§ **What is being asked**: Look over the material for the string "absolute". Copy every line where it turns up.

§ **Data segment**:
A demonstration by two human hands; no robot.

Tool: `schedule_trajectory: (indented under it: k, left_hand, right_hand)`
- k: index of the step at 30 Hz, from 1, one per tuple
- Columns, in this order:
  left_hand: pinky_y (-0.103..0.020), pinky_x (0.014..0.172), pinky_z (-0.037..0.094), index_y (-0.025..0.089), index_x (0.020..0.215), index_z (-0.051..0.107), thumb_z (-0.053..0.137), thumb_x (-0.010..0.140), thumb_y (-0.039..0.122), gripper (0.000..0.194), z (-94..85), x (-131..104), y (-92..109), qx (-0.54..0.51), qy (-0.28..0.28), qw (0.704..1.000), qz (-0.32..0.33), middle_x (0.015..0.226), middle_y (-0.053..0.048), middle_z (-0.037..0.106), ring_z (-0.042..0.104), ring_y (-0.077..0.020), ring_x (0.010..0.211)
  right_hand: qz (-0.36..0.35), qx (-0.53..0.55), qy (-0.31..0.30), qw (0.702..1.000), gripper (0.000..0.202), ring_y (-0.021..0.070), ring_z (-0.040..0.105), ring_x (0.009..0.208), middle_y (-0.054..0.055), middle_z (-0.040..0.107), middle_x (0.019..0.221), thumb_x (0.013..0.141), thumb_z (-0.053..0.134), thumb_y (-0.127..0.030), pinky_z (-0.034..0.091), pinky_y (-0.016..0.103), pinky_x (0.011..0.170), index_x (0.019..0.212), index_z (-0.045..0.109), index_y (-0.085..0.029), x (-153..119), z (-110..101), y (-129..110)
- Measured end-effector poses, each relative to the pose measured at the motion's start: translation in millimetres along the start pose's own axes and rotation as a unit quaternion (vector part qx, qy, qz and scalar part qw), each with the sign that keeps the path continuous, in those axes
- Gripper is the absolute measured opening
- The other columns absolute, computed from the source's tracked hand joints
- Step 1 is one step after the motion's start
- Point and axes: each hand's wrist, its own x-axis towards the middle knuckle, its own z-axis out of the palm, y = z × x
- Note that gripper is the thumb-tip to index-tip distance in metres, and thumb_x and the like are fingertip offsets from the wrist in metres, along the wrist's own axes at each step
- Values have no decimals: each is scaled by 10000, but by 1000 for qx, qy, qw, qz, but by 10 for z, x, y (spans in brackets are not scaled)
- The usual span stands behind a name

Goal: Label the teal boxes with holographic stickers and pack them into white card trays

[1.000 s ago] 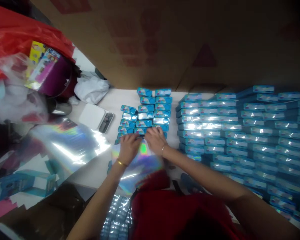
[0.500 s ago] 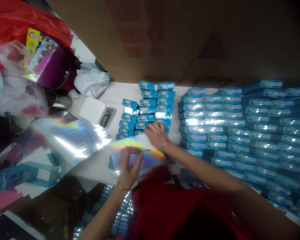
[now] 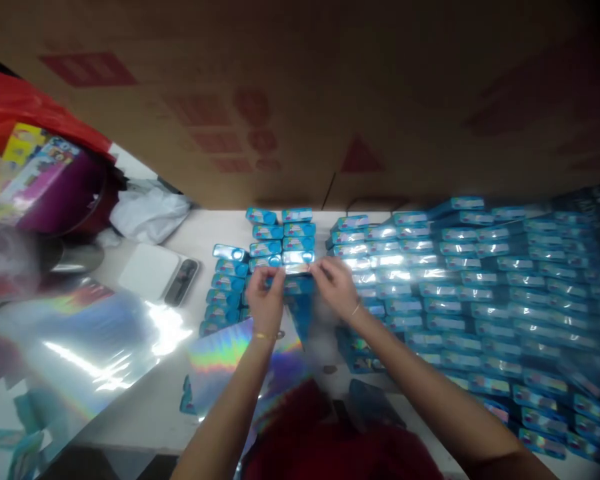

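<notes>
My left hand [image 3: 266, 293] and my right hand [image 3: 336, 288] are each pinched closed on one end of a narrow, shiny sticker [image 3: 297, 269], stretched level between them. It lies at the face of a small blue box [image 3: 299, 257] in the right-hand column of the middle group; whether it touches the box is unclear. Under my left wrist is a rainbow-sheened sticker sheet [image 3: 220, 363], slanting over the lower boxes. Motion blurs part of the area beneath my right hand.
To the right stand many blue boxes [image 3: 425, 303] in close rows, pale strips on their faces. A white scale [image 3: 150, 273] and a glossy holographic sheet [image 3: 95, 353] lie left. A large cardboard carton [image 3: 300, 100] walls off the back. Beside it sits a white plastic bag [image 3: 147, 213].
Both hands have left the sticker sheet and moved up to the box column, the sticker now held between them. My view has shifted, so the boxes appear lower and further left.
</notes>
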Motion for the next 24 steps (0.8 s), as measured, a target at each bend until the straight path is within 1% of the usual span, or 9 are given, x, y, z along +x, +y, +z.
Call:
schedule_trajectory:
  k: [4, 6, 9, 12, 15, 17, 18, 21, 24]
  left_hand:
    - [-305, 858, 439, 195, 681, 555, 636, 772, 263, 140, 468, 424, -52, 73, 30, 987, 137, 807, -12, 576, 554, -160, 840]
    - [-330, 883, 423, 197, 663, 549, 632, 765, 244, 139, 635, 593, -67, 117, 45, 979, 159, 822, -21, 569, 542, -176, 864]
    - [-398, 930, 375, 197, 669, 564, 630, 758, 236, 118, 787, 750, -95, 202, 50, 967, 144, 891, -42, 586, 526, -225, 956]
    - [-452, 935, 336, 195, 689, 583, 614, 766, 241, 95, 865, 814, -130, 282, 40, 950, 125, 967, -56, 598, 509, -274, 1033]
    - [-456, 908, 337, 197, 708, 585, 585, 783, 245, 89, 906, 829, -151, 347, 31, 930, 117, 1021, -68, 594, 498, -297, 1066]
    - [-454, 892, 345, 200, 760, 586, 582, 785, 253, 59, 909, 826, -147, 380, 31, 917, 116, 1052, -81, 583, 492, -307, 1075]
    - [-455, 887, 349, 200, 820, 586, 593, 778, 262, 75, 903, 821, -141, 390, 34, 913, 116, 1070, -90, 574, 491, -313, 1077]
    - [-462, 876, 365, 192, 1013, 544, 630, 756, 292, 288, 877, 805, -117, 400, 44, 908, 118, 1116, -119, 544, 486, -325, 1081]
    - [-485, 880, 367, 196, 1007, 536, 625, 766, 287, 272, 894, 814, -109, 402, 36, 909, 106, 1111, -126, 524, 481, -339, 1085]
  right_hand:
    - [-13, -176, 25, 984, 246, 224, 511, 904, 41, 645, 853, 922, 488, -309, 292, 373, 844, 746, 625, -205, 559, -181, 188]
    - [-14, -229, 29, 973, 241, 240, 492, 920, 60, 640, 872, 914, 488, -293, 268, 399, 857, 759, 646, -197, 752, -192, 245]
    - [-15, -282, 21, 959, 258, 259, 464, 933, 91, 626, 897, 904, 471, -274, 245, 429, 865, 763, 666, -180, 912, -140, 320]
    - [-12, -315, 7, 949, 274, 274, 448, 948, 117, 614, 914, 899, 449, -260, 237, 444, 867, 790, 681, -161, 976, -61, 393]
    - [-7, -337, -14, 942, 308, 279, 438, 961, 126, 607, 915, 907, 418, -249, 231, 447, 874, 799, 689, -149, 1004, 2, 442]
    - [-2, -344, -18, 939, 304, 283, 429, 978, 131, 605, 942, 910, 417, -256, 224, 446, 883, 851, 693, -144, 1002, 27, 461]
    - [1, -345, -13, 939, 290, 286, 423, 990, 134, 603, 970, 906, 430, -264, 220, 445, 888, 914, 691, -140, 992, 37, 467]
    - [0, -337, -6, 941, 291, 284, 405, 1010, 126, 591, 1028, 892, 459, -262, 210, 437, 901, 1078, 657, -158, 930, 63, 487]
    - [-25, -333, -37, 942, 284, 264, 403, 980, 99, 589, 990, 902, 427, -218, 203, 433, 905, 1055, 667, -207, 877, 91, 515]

§ **Reply**:
- Gripper is the absolute measured opening
- The other columns absolute, computed from the source's tracked hand joints

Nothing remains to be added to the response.